Israeli envoy to Poland says attempting to nix Holocaust law inadvisable
Anna Azeri explains a move to cancel controversial legislation would ignite renewed inflammatory debate, hopes its scope will reduced by courts
Sue Surkes is The Times of Israel's environment reporter
Israel’s ambassador to Poland said Thursday that it was in Israel’s interests that Warsaw keep its controversial Holocaust Law on the books, albeit in a reduced form.
Speaking to Israel Radio on Holocaust Remembrance Day, Anna Azari said cancellation of the law would lead to renewed debates in the Polish parliament about defending the honor of the country.
“For us, I think it would preferable if the courts would give a precise, reduced interpretation” of the law, she said.
The Holocaust Law, which came into force last month, imposes fines or up to three years in jail on anyone who ascribes “responsibility or co-responsibility to the Polish nation or state for crimes committed by the German Third Reich.”
President Andrzej Duda approved the legislation in February over protests from Israel, the US, and the Jewish world, but said he would ask Poland’s constitutional court to evaluate it — leaving open the possibility it would be amended.

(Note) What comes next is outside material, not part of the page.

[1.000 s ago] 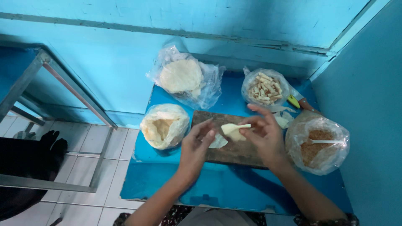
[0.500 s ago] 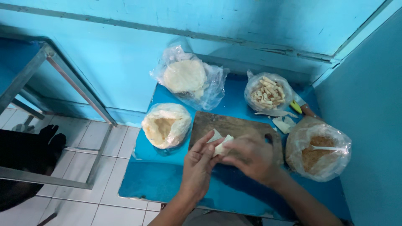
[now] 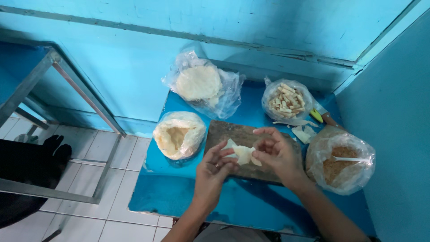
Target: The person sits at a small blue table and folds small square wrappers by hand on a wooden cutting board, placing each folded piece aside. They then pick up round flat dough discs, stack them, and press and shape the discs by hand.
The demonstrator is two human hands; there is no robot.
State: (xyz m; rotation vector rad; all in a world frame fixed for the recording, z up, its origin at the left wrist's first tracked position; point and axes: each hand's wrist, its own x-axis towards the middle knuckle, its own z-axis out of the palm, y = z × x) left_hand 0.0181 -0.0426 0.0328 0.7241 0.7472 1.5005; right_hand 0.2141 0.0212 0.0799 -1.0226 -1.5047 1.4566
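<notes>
Compared with the frame half a second earlier, both hands sit higher over the wooden board [image 3: 251,150], and the pale dough wrapper [image 3: 243,154], previously bunched under the right hand, now shows as a flat, partly folded sheet between the two hands.

Head view:
- Left hand [image 3: 214,172]: fingers pressed together on the left edge of the wrapper, pinching it.
- Right hand [image 3: 278,154]: fingers curled, fingertips pinching the right edge of the wrapper.
- Wrapper position: held just above the board, near its middle, on the blue tabletop [image 3: 179,204].

Containers on the tabletop:
- Clear bag at rear centre [image 3: 204,85]: holds a stack of round, pale flat sheets.
- Clear bag left of the board [image 3: 179,134]: opened and rolled down, holds a pale crumbly mass.
- Clear bag at rear right [image 3: 287,101]: holds short, light-coloured sticks.
- Clear bag at far right [image 3: 342,163]: holds brown granular filling with a white spoon [image 3: 351,159] resting in it.

Loose pale scraps [image 3: 304,133] lie between the board and the rear right bag.
</notes>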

In late March, the Polish attorney general’s office described the law as partly unconstitutional, “dysfunctional,” and capable of undermining the Polish state’s authority.
Azari said she had the impression that Polish authorities were already working on legislative changes, but could not be sure until the court announced its ruling. “There’s a feeling that they’re moving in the right direction,” she said.
The issue has severely strained relations between Jerusalem and Warsaw.
The Polish government has said the legislation is a necessary tool to fight cases in which Poland is inaccurately blamed for Nazi German crimes that were carried out in occupied Poland during World War II.
Israel, the US and other critics, however, fear that the law — which is in any case unenforceable outside of Poland — is really aimed at trying to stifle research and discussion within Poland into anti-Jewish wartime violence, something that casts a shadow over Polish wartime behavior that was otherwise mostly honorable and marked by profound suffering.
Azari said that she was more worried about the tide of anti-Semitism that had entered public discourse than about the law itself.
The embassy was constantly monitoring surveys and research and knew that “around 20% or more” of the population harbored anti-Semitic feelings, she said.
What had changed was these sentiments were now being aired in public.
But Polish authorities understood that they had a problem, she added, and she expected that they would start to deal with it.
Israel’s President Reuven Rivlin and his Polish counterpart Duda were to participate in the annual March of the Living on Thursday at the former Nazi Auschwitz-Birkenau concentration camp in Poland.
That was another element of the bilateral relationship that Israel was keen to develop, Azari said.
“Nobody wants to throw the very friendly relations between the two countries into the trash,” she went on, adding that the joint participation of the two presidents at Auschwitz was the right thing to do in light of the anti-Semitic wave.